__WHAT YOU WILL DO__
Your copy should contain exactly the lines from the start of the material through the line containing "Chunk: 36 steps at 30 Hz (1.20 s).", and no pictures.

__RECORDED DATA__
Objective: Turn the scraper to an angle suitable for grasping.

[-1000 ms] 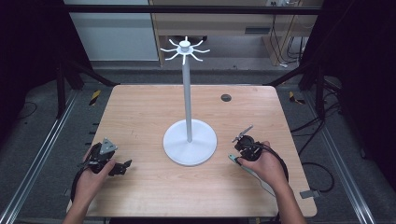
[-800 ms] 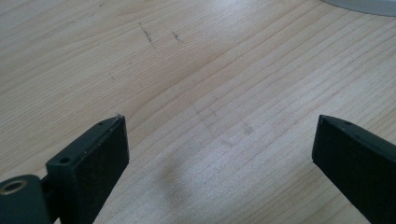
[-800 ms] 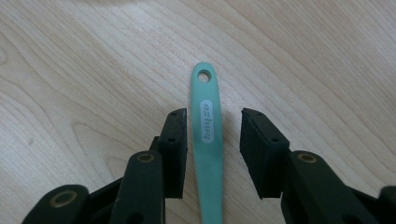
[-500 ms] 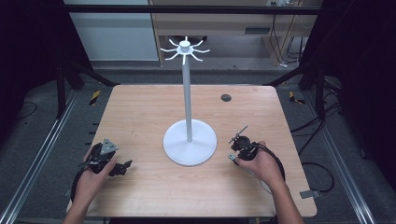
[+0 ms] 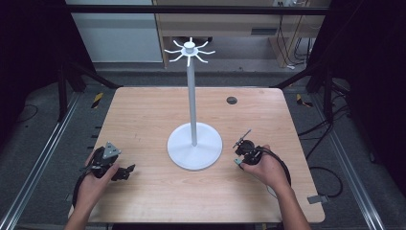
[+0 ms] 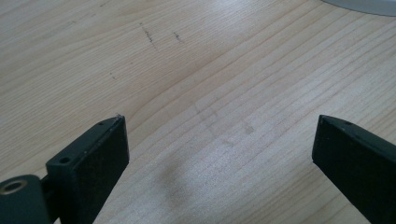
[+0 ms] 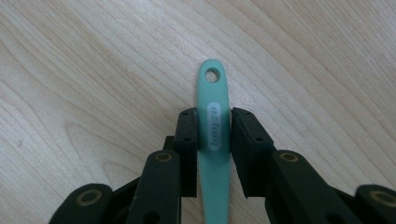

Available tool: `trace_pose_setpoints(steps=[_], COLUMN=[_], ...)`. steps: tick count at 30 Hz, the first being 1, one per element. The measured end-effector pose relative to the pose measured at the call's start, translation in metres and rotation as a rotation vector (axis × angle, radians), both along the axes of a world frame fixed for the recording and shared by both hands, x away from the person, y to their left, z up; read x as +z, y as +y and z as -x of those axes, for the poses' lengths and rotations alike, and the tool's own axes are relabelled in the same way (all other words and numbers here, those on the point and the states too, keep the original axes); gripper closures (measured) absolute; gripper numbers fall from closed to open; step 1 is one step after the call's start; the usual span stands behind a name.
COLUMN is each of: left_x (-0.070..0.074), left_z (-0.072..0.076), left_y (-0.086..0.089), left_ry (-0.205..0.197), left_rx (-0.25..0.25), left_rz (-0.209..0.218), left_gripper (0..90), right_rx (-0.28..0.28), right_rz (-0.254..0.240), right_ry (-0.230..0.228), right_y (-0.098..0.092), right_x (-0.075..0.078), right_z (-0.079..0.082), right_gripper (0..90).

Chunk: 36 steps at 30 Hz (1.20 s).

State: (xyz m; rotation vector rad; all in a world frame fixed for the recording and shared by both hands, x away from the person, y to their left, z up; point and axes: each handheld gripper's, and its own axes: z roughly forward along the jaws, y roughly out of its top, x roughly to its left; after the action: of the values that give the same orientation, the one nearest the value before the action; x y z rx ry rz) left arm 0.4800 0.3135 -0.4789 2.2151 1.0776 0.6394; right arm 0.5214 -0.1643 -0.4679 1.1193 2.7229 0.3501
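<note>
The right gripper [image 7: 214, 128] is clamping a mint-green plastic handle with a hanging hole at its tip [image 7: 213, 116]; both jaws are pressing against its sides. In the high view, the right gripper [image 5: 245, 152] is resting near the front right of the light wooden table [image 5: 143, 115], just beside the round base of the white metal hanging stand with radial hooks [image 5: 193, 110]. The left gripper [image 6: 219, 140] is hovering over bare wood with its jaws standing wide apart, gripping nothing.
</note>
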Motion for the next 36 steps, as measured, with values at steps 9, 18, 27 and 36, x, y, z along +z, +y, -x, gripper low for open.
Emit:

__RESPONSE TO THIS EXERCISE__
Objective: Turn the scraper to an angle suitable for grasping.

[-1000 ms] 
[-800 ms] 
[-800 ms] 
[-500 ms] 
[+0 ms] 
[+0 ms] 
[+0 ms] 

Available tool: `trace_pose_setpoints(steps=[_], COLUMN=[_], ...)`. steps: tick count at 30 Hz, the first being 1, one per element. The measured end-effector pose relative to the pose measured at the call's start, translation in metres and rotation as a rotation vector (axis × angle, radians), both along the axes of a world frame fixed for the recording and shared by both hands, x away from the person, y to their left, z up; read x as +z, y as +y and z as -x of those axes, for the poses' lengths and rotations alike, and the tool's own axes are relabelled in the same way (all other words and numbers here, those on the point and the states too, keep the original axes); gripper closures (measured) absolute; gripper numbers fall from closed to open; step 1 is one step after the call's start; the usual span stands behind a name.
COLUMN is each of: left_x (-0.070..0.074), left_z (-0.072..0.076), left_y (-0.086..0.089), left_ry (-0.205..0.197), left_rx (-0.25..0.25), left_rz (-0.209..0.218), left_gripper (0..90), right_rx (-0.28..0.28), right_rz (-0.254..0.240), right_ry (-0.230..0.228), right_y (-0.098..0.092), right_x (-0.075..0.078), right_z (-0.079..0.082), right_gripper (0..90).

Chunk: 36 steps at 30 Hz (1.20 s).

With that, the answer is complete.